§ **Exercise requirements**
Every line of the material must be reproduced exactly.

§ **Information provided**
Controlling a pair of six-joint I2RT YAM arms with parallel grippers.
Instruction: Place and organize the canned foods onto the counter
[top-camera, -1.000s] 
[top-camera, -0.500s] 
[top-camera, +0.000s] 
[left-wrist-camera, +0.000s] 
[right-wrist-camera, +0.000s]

§ **Finished task**
Controlling a pair of six-joint I2RT YAM arms with parallel grippers.
Instruction: Place and organize the canned foods onto the counter
[top-camera, -1.000s] 
[top-camera, -0.500s] 
[top-camera, +0.000s] 
[left-wrist-camera, +0.000s] 
[right-wrist-camera, +0.000s]

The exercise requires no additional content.